** DATA SHOWN follows **

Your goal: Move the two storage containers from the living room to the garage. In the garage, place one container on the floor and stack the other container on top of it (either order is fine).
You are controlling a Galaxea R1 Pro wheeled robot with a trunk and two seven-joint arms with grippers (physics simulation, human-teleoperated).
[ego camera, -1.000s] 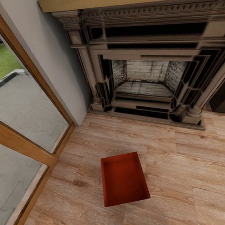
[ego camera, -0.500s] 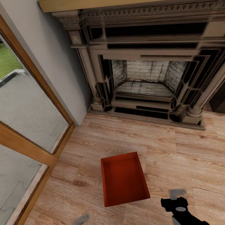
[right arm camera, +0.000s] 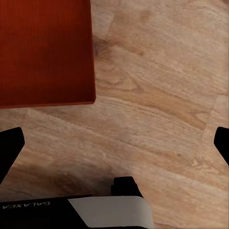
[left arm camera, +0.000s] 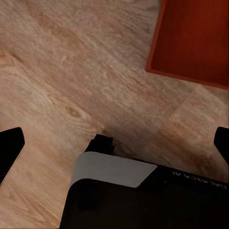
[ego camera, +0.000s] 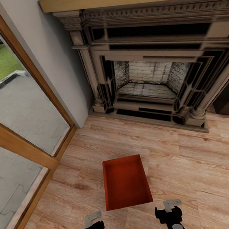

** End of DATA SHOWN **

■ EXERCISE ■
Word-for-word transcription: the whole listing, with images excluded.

■ REPLY TO THE TASK ■
Your goal: Move the two storage containers from the living room to the garage. In the garage, place one container on the floor and stack the other container on top of it (either order is fine).
You are controlling a Galaxea R1 Pro wheeled robot with a trunk and two seven-joint arms with grippers (physics simulation, human-teleoperated).
[ego camera, -1.000s] 
[ego camera, -0.500s] 
[right arm camera, +0.000s] 
[left arm camera, +0.000s] 
[ego camera, +0.000s] 

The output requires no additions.